We calculated annual hazard rates of breast cancer death among women living with the disease, stratified by race, period of diagnosis, and ER status (Figure 3). During the time periods 1990–1996 and 1997–2004, absolute annual hazard rates of breast cancer death were statistically significantly higher for black women with ER− tumors and black women with ER+ tumors compared with whites with the same tumor status. For example, between the years 1997 and 2004, absolute hazard rates in black women with ER− tumors peaked at 11% per year (95% CI = 10.0% to 12.3% per year) approximately 1.5 years after diagnosis. In contrast, among white women, the peak hazard rate occurred at the same time after diagnosis but was only 6.6% per year (95% CI = 6.2% per year to 6.9% per year). The absolute hazard rates for patients with ER+ tumors were substantially lower, but in these patients as well, the hazard rates for black women were approximately twice as high as the corresponding hazard rates in white women (Figure 3, B). A statistically significant decline in hazard rates was observed between the two examined calendar periods (1990–1996 and 1997–2004) for both white and black women with ER+ tumors. Specifically, there was a 31.6% decline in the peak hazard rate in whites (95% CI = 28.1% to 32.7%) and a 27.7% decline (95% CI = 26.7% to 28.8%) in the peak for blacks. In contrast, there was a smaller relative decline in the hazard rates for both black and white women with ER− tumors, and this decline occurred after the early hazard peak (Figure 3, A).

Figure 3
Annual hazard rates of breast cancer death (percentage of breast cancer dying per year among women living with the disease) are plotted against years since diagnosis for black women (orange) and white women (blue) for two calendar periods: 1990–1996 ...

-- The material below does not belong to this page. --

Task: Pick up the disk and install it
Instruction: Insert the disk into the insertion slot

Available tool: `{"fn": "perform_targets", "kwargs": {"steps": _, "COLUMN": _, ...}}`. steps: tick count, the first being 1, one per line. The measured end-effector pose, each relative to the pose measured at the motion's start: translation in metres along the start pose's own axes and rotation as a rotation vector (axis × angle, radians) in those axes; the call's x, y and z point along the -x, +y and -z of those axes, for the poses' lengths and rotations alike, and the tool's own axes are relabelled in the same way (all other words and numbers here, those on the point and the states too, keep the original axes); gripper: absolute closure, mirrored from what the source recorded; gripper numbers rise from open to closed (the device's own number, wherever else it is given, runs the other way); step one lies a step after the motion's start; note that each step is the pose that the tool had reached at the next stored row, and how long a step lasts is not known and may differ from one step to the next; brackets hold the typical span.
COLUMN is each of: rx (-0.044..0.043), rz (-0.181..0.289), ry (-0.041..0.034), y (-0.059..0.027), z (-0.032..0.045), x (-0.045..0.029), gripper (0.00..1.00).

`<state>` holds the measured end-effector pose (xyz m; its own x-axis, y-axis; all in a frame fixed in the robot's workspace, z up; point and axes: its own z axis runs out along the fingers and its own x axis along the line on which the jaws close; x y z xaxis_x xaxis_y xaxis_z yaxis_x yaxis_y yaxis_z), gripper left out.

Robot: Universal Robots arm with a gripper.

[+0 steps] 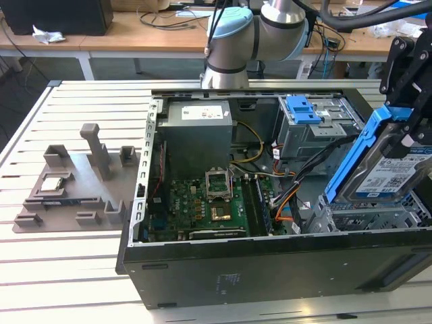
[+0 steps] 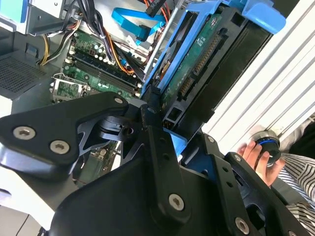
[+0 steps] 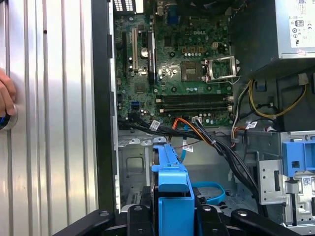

Next, we analyzed the hazard of breast cancer death RRBW for each calendar year of diagnosis among women with ER− and ER+ tumors adjusted for age at diagnosis, AJCC stage, tumor grade, and socioeconomic status (based on a County Attribute for percentage of people below the poverty level and marital status) (Figure 4). For women with ER− tumors (Figure 4, A), the risk of breast cancer death was generally higher among black women than white women (hazard RRBW >1.0 except for case subjects who were older than 70 years at diagnosis; for this group, the values were scattered above and below the referent line [RRBW = 1.0]). A statistically significant decline with time (P = .03) of hazard RRBW was seen in younger women (ages 30–49 years), but the observed values were generally greater than 1. Overall, the hazard RRBW for women with ER− tumors was 1.30 (95% CI = 1.11 to 1.50). For women with ER+ tumors (Figure 4, B), the risk of breast cancer death was higher among black women than white women (hazard RRBW > 1.0 for all age groups except for women older than 70 years at diagnosis in the years 1994, 1996, 2000, and 2003 [overall hazard RRBW = 1.40; 95% CI = 1.13 to 1.67]). No statistically significant temporal trend was seen in the hazard RRBW of the different age groups with ER+ tumors.

Figure 4
Black-to-white breast cancer hazard rate ratios (RRsBW). Hazard RRsBW are plotted for three age groups. A) Estrogen receptor–negative (ER−) tumors. B) Estrogen receptor–positive (ER+) tumors. In each panel, observed values (dots ...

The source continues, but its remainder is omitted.